だけど口調には、言いしれない力強さが込められている。
「あくまでも風成の妻であって、玲阿流師範代の妻ではない。人からすれば詭弁だろうし、私だって常識的にはおかしい話だと思う。でも誰が何と言おうと、それを止める気はない」
「はい」
「そんな下らない事を、私は自分を貫いている訳よ。それに費やした労力を考えたら、玲阿流と関わった方がましというくらいに」
苦笑する流衣さん。
私も少しだけ、それに合わせて笑う。
「その穴埋めの意味もあって、RASの方には協力しているけれどね。今では、そちらの運営の方が大変なのよ」
「世界規模ですからね」
「そうなの。かびの生えた古武術にこだわってる人達の気が知れないわ。

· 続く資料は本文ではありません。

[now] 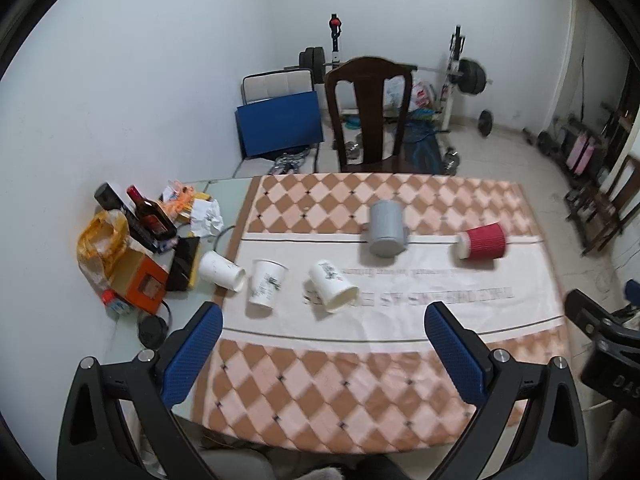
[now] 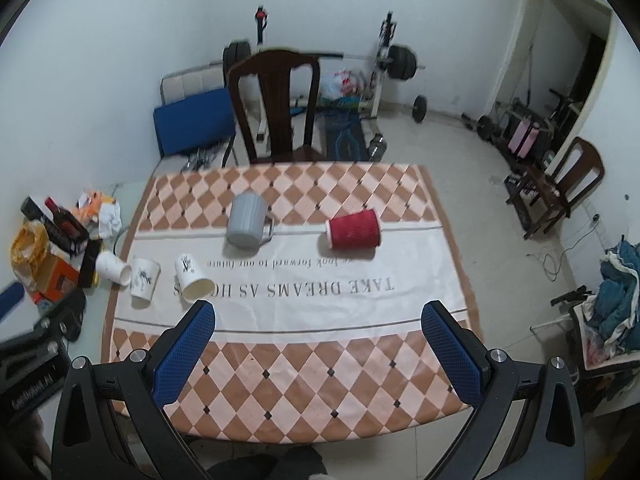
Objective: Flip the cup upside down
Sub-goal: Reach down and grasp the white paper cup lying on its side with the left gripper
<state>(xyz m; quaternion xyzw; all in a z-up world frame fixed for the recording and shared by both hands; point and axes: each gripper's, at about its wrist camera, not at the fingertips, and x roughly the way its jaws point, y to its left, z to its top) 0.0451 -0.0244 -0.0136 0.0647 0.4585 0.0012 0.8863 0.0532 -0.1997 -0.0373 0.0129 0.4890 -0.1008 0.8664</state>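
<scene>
I see a red ribbed paper cup (image 2: pixel 354 229) lying sideways mid-worktop beside the grey mug (image 2: pixel 248 221). Cloth (image 2: pixel 280 312) reads "TAKE DREAMS AS". My left gripper (image 1: pixel 322 320) and right gripper (image 2: pixel 318 316) are both spread, empty.

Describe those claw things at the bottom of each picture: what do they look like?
Both match. The left gripper and right gripper each have two black, angular plastic arms with triangular cut-outs and silver round bolts, ending in blue finger pads with a dotted, grippy texture. No cables or sleeves show.
</scene>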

……こうして愚痴をこぼせる相手が身近にいると、私は助かるのよね」
優しい、暖かな笑顔。
私の気持ちを見透かしたような、澄んだ瞳。
本当に不安なのは彼女ではなく、私の方。
風成さんよりも若い分、無鉄砲な部分も多い。
軍に行けば、命の危険すら覚悟する場面もある。
その時の気持ちを、どうすればいいのか。
それを教えてくれたのではないだろうか。
勿論、私がその時までショウと一緒にいればの話だけれど。
「さあ、そろそろ戻りましょうか」
「はい」
小さく頷き、コーンをかじる。
これを捨てない分、私は多分子供なのかな。
それとも、そういう性格なのかな。
「食べるのね」
「子供ですから」
「そう素直に言える分、羨ましいわ。私は最初、これを食べるなんて知らなくて」
寂しげに微笑む流衣さん。
私は残りのコーンを、何となく彼女へ差し出した。
「どうぞ」
「え?」
「美味しいですよ」
自分でも恥ずかしいなと思いつつ、食べかけのコーンを彼女へ渡す。
そして流衣さんは、はにかみ気味にコーンへ口を付けた。
小さく動く口元と、嬉しそうな表情。
子供の様な笑み。
「少し、後悔してるわ」
「食べかけのコーンを食べた事に?」
「今まで、捨てていた事に」
残りのコーンを全て頬張り、流衣さんは駆け出した。
「行くわよ、優さん」
「はい」
目の前で揺れるロングヘア。
私の先を行く女性。
これからもこうして、私の前を行ってくれる人かも知れない。